They've Got Kick
Stephen Petronio Company
by Becca Hirschman
February 9, 2007 -- Yerba Buena Center for the Arts, San Francisco, CA
Do you ever wake up and think, “Hey, I have an urge for some New York-style modern dance today!“? Funny enough, I did so just last week, and what timing with Friday’s return of the Stephen Petronio Company, presented by San Francisco Performances at Yerba Buena Center for the Arts. This evening was a night filled with dance --SF Ballet and Reggie Wilson next door presented by YBCA -- and I’m glad I was able to see the Stephen Petronio Company’s return to the city by the bay.
The program opened with what happened to be the shortest yet potentially the most fulfilling work, Petronio’s 2006 “Bud Suite,” set to the intelligent music and lyrics of Rufus Wainwright. Funky, edgy, and clever, “Bud Suite” explores the poignancy of youth and the multitude of expectations throughout life without every feeling like a downer. The dancers, partially in suits or white button down shirts with tattered backs and short red shorts (with tulle poofs on the rears at one point for the women), moved with incredible ease yet underlying power: Little piques here, a large grand battement originating from the pelvis there. The movement grew, but was not too big for its britches as my grandmother would say, and I enjoyed the understated yet compelling style.
“Bud Suite” acted as a prelude to “BLOOM,” also set to the music of Wainwright and utilizing lyrics from Latin Mass as well as the poetry of Walt Whitman and Emily Dickenson. While Wainwright was prerecorded, additional live accompaniment was also provided by the sweet and melodious sounds of the San Francisco Girls Chorus conducted by Susan McMane. The company’s men wore Rachel Roy’s cream/grey colored vests and shorts, and provided a more grounded contrast to the women, who were dressed in her muted blue/grey dresses resembling tulips blowing in the wind (and some “blooming“ later on into golden shimmer-like baby doll dresses). As the chorus, the music, and the dancers continued to soar, I crept to the edge of my seat, the company moving so fluidly on stage through this harmonious dance that I didn‘t want it to end.

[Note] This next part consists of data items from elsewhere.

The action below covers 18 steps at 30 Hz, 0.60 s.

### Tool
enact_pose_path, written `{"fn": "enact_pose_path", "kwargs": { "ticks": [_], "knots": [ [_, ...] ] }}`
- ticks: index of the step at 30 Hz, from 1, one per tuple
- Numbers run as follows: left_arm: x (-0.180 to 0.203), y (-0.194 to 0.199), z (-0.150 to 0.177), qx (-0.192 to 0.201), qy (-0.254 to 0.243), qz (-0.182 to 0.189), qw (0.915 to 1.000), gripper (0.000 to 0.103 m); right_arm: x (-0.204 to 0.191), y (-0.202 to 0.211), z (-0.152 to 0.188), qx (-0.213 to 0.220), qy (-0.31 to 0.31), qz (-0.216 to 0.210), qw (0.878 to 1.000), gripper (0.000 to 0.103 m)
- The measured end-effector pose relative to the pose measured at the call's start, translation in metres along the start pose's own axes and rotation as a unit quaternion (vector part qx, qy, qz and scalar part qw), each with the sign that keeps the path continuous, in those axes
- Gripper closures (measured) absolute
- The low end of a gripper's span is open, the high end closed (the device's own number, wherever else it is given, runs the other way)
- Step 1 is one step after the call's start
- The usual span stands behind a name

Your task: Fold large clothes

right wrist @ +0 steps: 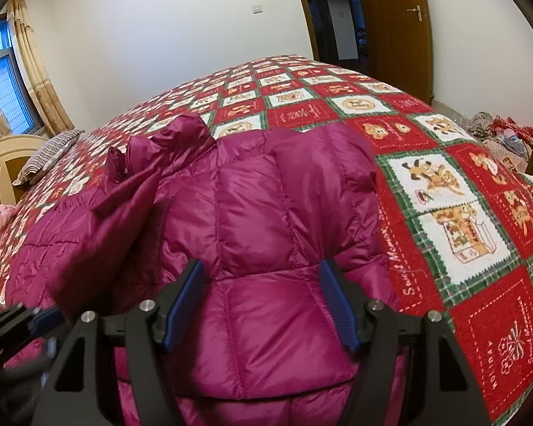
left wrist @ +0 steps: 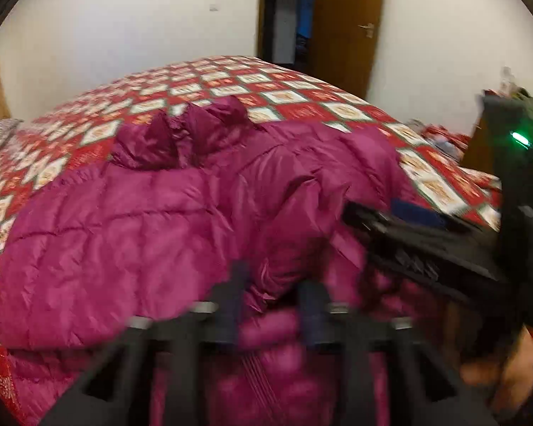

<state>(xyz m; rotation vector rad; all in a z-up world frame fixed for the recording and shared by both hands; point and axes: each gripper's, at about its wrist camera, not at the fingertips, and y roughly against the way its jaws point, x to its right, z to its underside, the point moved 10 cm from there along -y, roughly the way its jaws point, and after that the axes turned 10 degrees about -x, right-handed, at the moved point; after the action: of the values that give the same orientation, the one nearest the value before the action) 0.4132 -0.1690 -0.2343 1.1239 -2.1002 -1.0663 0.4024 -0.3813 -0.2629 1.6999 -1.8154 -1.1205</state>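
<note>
A large magenta puffer jacket (left wrist: 131,234) lies on the bed, partly folded, its hood (left wrist: 181,138) toward the far side. It also shows in the right wrist view (right wrist: 252,220). My left gripper (left wrist: 277,305) is blurred, its fingers apart around a fold of jacket at the near edge. My right gripper (right wrist: 263,298) is open, its blue pads (right wrist: 184,301) on either side of the folded jacket's near part. The right gripper also shows in the left wrist view (left wrist: 408,245), and the left gripper at the lower left of the right wrist view (right wrist: 21,323).
The bed carries a red, white and green patchwork quilt (right wrist: 444,213). A striped pillow (right wrist: 46,156) lies by the headboard at left. A brown door (right wrist: 394,17) stands open behind. Clutter (right wrist: 501,135) lies at the far right.
</note>
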Motion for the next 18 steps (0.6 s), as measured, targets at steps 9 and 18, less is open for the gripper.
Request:
{"fn": "enact_pose_path", "kwargs": {
  "ticks": [9, 18],
  "knots": [
    [-0.040, 0.063, 0.020, 0.026, 0.008, -0.050, 0.9984, 0.024, 0.000, 0.039, -0.002, 0.026, -0.004, 0.028, 0.999, 0.036],
    [-0.176, 0.064, -0.029, 0.030, 0.150, -0.178, 0.9721, 0.024, -0.108, 0.053, -0.020, 0.026, 0.130, -0.026, 0.991, 0.048]
  ]
}}
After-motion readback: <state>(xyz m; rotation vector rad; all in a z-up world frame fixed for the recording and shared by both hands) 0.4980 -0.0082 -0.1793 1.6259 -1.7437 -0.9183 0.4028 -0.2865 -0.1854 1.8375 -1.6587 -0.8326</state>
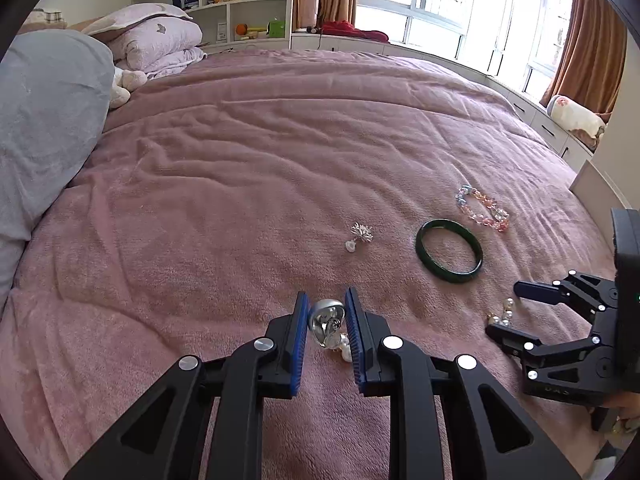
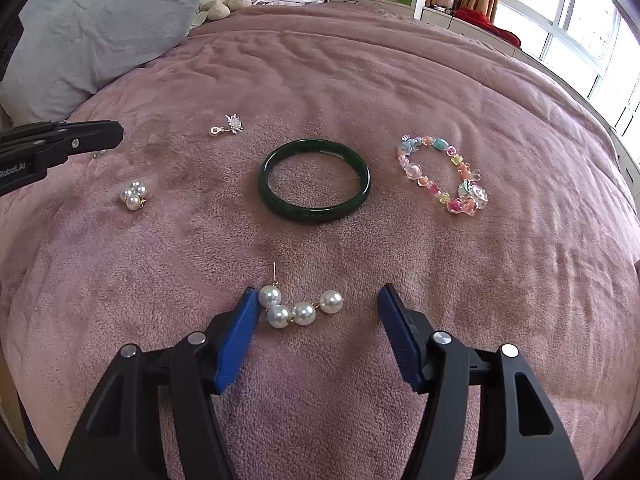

Excerpted from Petronio‘s 1992 “Full Half Wrong, “The Rite Part,” set to Igor Stravinsky’s “Rite of Spring” and music by Mitchell Lager, is based on Nijinsky’s “Le sacre de printemps.” The company, adorned in sheer black bodysuits clad in fabric scraps, seemed transformed from earlier. No longer were they happy and carefree; instead, the dancers moved with steadfast purpose, some clear end in sight. Shila Tirabassi, as the woman dancing herself to death, jumped, kicked, and paused with sexual abandon, and closing the program, “The Rite Part” drove the evening home with seductive yet fierce imagery.